• _Supplied information_
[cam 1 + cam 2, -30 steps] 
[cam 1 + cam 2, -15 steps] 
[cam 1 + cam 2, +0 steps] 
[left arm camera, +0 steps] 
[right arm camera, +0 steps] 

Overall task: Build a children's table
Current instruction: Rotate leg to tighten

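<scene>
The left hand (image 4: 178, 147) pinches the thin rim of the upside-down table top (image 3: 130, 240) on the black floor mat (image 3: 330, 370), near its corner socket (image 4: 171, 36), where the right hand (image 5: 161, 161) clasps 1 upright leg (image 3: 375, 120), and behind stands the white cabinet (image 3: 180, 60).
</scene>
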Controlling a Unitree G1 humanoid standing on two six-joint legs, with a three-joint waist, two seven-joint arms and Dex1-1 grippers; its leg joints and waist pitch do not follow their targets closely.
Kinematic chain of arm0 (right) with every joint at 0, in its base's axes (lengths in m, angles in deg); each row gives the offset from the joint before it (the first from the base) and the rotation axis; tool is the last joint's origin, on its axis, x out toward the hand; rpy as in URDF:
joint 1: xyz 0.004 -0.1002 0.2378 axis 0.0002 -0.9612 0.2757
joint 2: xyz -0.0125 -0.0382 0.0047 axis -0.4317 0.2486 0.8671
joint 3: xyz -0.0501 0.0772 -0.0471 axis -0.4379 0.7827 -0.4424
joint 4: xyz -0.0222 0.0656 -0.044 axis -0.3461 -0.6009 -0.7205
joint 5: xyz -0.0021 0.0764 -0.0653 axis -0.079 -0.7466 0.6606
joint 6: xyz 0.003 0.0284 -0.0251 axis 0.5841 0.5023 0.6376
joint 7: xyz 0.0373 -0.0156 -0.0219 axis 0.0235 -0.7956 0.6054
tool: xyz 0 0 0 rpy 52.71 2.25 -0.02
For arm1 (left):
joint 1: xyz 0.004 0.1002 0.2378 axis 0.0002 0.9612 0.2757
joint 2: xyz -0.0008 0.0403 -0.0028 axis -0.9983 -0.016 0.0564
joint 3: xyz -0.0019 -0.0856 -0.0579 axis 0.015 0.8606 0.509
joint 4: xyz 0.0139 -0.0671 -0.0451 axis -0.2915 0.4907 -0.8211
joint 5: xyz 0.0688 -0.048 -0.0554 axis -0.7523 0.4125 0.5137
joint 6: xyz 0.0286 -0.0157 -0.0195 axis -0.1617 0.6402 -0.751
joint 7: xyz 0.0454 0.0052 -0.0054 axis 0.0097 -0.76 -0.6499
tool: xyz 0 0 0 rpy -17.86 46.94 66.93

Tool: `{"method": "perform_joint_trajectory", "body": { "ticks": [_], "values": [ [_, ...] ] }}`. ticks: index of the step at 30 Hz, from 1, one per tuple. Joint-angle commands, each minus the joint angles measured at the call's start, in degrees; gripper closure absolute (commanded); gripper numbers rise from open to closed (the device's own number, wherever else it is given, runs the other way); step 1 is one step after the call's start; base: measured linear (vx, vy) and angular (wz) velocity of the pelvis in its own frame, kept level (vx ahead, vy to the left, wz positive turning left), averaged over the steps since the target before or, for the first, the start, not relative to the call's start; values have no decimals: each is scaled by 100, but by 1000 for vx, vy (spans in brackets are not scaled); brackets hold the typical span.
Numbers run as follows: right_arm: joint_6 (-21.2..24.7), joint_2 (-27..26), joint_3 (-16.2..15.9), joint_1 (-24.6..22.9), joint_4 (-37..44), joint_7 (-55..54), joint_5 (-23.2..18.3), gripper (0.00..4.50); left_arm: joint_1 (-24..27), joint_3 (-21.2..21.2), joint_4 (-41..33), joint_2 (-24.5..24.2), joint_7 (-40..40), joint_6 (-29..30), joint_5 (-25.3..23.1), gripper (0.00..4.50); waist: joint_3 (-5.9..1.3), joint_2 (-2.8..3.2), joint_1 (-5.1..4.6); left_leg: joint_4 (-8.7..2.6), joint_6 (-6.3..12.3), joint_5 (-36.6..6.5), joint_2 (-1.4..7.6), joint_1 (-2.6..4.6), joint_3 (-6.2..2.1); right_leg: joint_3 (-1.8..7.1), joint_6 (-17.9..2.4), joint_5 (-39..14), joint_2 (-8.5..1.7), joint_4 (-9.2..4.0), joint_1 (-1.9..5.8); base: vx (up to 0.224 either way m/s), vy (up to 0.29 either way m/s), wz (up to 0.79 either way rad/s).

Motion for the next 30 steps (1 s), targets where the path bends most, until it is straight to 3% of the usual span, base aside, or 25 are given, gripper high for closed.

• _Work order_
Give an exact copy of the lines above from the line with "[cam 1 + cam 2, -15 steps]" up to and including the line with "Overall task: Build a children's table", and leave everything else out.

• _Result_
[cam 1 + cam 2, -15 steps] 
[cam 1 + cam 2, +0 steps] 
[left arm camera, +0 steps] 
[right arm camera, +0 steps] 

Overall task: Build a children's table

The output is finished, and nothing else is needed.